* _WHAT TO DO_:
In this exercise, retype exactly the lines from the start of the entries through the line bearing "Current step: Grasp", leaving every picture out.

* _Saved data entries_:

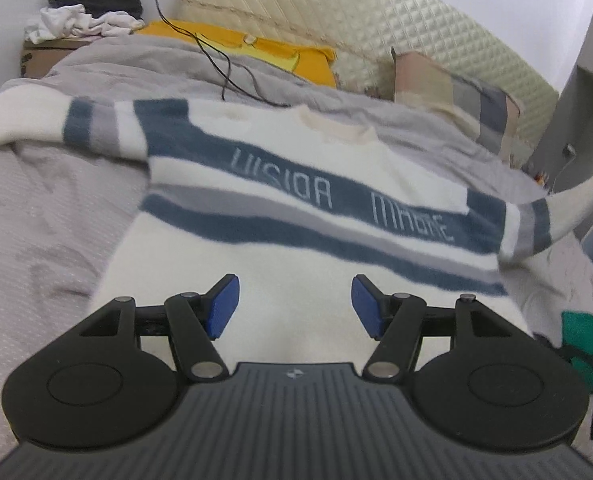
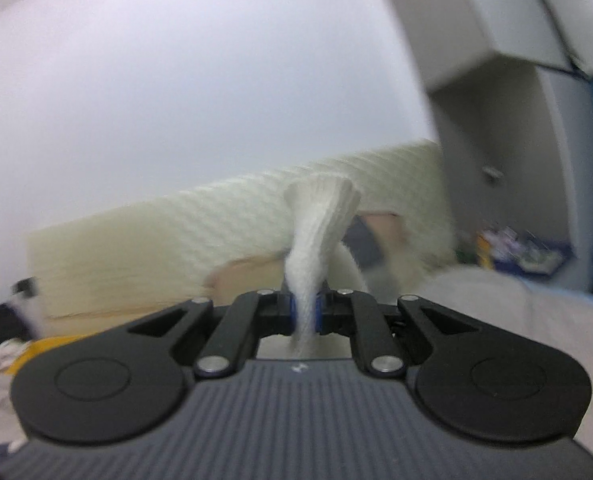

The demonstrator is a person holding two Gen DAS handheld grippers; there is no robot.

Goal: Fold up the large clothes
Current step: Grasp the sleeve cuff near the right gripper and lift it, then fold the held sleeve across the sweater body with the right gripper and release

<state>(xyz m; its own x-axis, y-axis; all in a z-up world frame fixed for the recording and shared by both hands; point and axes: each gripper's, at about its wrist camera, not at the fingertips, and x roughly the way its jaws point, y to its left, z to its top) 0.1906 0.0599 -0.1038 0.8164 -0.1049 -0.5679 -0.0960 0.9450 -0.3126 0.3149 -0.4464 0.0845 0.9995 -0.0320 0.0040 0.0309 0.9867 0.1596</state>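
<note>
With our right gripper (image 2: 305,314) jaws pinching only the sweater's (image 1: 280,184) cuff (image 2: 320,208) aloft and our left gripper (image 1: 294,306) jaws spread empty above the bed (image 1: 36,216), the knit could slip free or drag the body askew.

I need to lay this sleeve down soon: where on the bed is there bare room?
Free: the grey bedding left of the sweater, below its spread sleeve. Crowded: the headboard end, with a yellow pillow, a black cable and a patchwork pillow; a green garment at near right.
</note>
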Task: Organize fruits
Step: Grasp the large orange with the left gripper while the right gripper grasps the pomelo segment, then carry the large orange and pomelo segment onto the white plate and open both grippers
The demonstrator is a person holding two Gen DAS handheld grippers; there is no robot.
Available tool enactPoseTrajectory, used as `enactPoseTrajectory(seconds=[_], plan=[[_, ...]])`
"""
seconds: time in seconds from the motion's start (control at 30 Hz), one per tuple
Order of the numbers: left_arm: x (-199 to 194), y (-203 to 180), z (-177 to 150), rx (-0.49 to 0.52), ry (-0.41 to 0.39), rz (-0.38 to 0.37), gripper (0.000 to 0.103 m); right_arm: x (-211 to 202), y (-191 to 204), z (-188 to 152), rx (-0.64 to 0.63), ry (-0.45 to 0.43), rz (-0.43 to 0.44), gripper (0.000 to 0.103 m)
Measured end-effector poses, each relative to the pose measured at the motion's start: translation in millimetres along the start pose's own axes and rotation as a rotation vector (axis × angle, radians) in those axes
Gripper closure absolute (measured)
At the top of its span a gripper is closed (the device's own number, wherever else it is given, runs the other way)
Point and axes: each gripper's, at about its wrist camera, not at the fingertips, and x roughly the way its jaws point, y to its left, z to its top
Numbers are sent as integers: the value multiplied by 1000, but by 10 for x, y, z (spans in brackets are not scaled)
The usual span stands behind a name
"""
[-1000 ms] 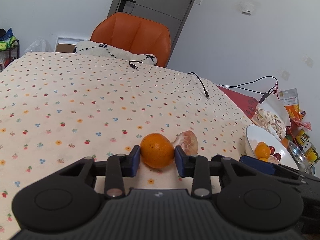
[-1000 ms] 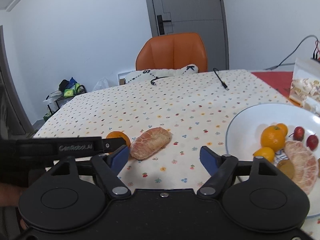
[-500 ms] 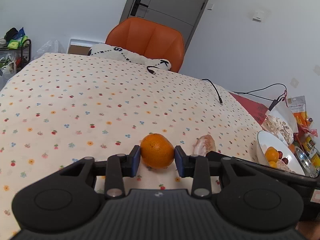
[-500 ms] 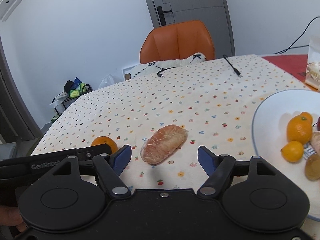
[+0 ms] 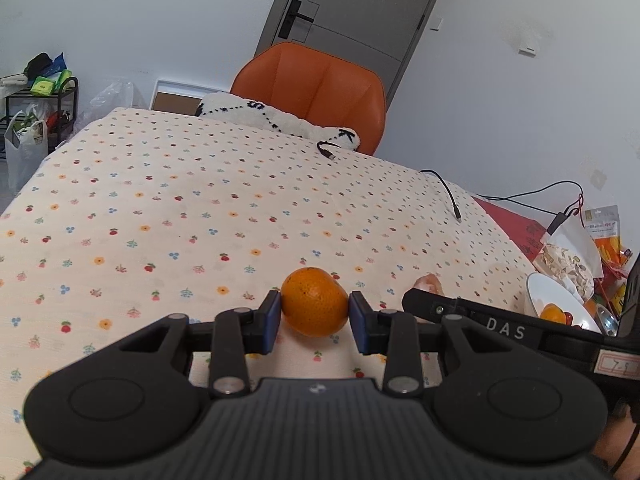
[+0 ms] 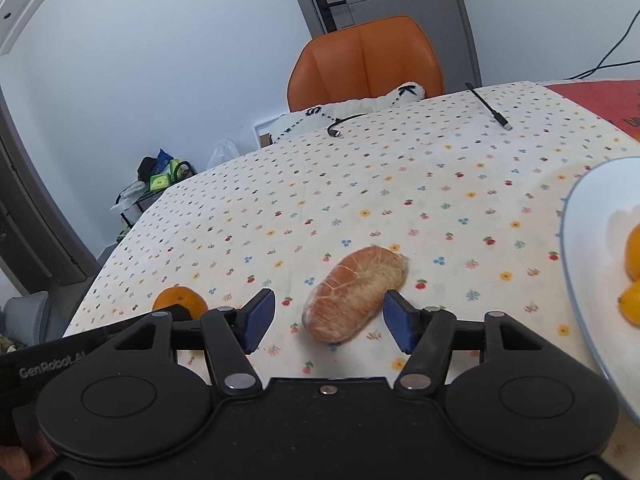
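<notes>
Two hand-held grippers worked over the bench (image 5: 160,208), which was covered in a cream cloth with small flower prints. The left hand-held gripper (image 5: 315,316) was clenched on an orange (image 5: 314,302), its blue pads pressed against both sides of the fruit, close above the cloth. The right hand-held gripper (image 6: 329,322) had its jaws closing in around a peeled pomelo segment (image 6: 354,293) that lay on the cloth; the segment sat between the blue pads, with a clear gap on the left and the right pad very near its end, so it was not yet grasped. In the right wrist view the held orange showed at the lower left, behind the left tool's black body. A white plate (image 6: 588,240) stood at the right edge of the bench, with orange fruits on it. In the left wrist view the plate appeared far right, beside snack bags (image 5: 576,252). An orange chair (image 5: 316,88) stood at the far side of the bench, with a white plush cushion (image 5: 272,118) on it and black cables (image 5: 450,194) trailing across the cloth.
</notes>
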Motion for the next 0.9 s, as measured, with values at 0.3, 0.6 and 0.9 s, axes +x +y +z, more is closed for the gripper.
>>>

* _YOUR RESPONSE_:
The demonstrator is a person holding two Gen DAS handheld grippers; there is no robot.

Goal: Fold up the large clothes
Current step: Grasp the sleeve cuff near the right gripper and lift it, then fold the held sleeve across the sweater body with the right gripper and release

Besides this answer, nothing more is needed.